* _TASK REQUIREMENTS_
Print out each entry below exactly, please.

* _Stored records_
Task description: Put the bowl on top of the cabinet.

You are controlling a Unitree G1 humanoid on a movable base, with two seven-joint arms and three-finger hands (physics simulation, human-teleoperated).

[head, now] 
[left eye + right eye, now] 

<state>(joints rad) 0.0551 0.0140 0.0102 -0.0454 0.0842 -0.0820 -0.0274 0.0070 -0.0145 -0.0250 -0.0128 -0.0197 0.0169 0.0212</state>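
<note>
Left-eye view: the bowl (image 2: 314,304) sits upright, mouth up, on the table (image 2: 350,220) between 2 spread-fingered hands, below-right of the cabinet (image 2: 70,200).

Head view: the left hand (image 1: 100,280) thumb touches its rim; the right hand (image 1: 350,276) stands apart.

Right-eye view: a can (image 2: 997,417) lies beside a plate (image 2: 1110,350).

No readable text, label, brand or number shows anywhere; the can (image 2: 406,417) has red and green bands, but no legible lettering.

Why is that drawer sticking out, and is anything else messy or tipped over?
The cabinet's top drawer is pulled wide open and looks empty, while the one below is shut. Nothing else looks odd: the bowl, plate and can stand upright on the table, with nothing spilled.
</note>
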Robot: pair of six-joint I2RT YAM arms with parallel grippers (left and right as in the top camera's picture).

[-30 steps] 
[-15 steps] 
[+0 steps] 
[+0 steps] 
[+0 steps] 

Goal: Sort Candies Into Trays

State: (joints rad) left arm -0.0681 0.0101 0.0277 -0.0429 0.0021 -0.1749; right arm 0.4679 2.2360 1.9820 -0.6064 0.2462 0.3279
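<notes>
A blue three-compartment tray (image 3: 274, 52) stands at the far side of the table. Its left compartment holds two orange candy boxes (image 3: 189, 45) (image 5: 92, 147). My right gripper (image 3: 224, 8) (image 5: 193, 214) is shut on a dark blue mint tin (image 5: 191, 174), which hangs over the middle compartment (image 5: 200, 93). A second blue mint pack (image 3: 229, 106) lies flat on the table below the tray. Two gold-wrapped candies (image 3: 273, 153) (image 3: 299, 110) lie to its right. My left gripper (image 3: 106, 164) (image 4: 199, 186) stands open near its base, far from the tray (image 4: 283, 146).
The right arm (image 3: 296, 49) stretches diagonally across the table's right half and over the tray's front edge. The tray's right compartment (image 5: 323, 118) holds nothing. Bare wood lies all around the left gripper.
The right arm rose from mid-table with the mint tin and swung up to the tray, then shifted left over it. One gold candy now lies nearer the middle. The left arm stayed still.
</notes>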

* _EXERCISE ANSWER_
Task description: Put the bowl on top of the cabinet.

You are controlling a Unitree G1 humanoid on a movable base, with two seven-joint arms and three-finger hands (physics simulation, human-teleoperated).

[head, now] 
[left eye + right eye, now] 

<state>(joints rad) 0.0551 0.0140 0.0102 -0.0454 0.0842 -0.0820 -0.0274 0.0070 -0.0145 -0.0250 -0.0128 -0.0197 0.0169 0.0212</state>
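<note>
Left-eye view: the bowl (image 2: 314,304) sits upright, mouth up, on the table (image 2: 350,220) between 2 spread-fingered hands, below-right of the cabinet (image 2: 70,200).

Head view: the left hand (image 1: 100,280) thumb touches its rim; the right hand (image 1: 350,276) stands apart.

Right-eye view: a can (image 2: 997,417) lies beside a plate (image 2: 1110,350).

No readable text, label, brand or number shows anywhere; the can (image 2: 406,417) has red and green bands, but no legible lettering.

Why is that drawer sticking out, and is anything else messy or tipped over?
The cabinet's top drawer is pulled wide open and looks empty, while the one below is shut. Nothing else looks odd: the bowl, plate and can stand upright on the table, with nothing spilled.
</note>
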Robot: pair of six-joint I2RT YAM arms with parallel grippers (left and right as in the top camera's picture).

[-30 steps] 
[-15 steps] 
[+0 steps] 
[+0 steps] 
[+0 steps] 

Goal: Sort Candies Into Trays

State: (joints rad) left arm -0.0681 0.0101 0.0277 -0.0429 0.0021 -0.1749; right arm 0.4679 2.2360 1.9820 -0.6064 0.2462 0.3279
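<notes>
A blue three-compartment tray (image 3: 274, 52) stands at the far side of the table. Its left compartment holds two orange candy boxes (image 3: 189, 45) (image 5: 92, 147). My right gripper (image 3: 224, 8) (image 5: 193, 214) is shut on a dark blue mint tin (image 5: 191, 174), which hangs over the middle compartment (image 5: 200, 93). A second blue mint pack (image 3: 229, 106) lies flat on the table below the tray. Two gold-wrapped candies (image 3: 273, 153) (image 3: 299, 110) lie to its right. My left gripper (image 3: 106, 164) (image 4: 199, 186) stands open near its base, far from the tray (image 4: 283, 146).
The right arm (image 3: 296, 49) stretches diagonally across the table's right half and over the tray's front edge. The tray's right compartment (image 5: 323, 118) holds nothing. Bare wood lies all around the left gripper.
The right arm rose from mid-table with the mint tin and swung up to the tray, then shifted left over it. One gold candy now lies nearer the middle. The left arm stayed still.
</notes>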

Work on this exercise is finished, so nothing remains.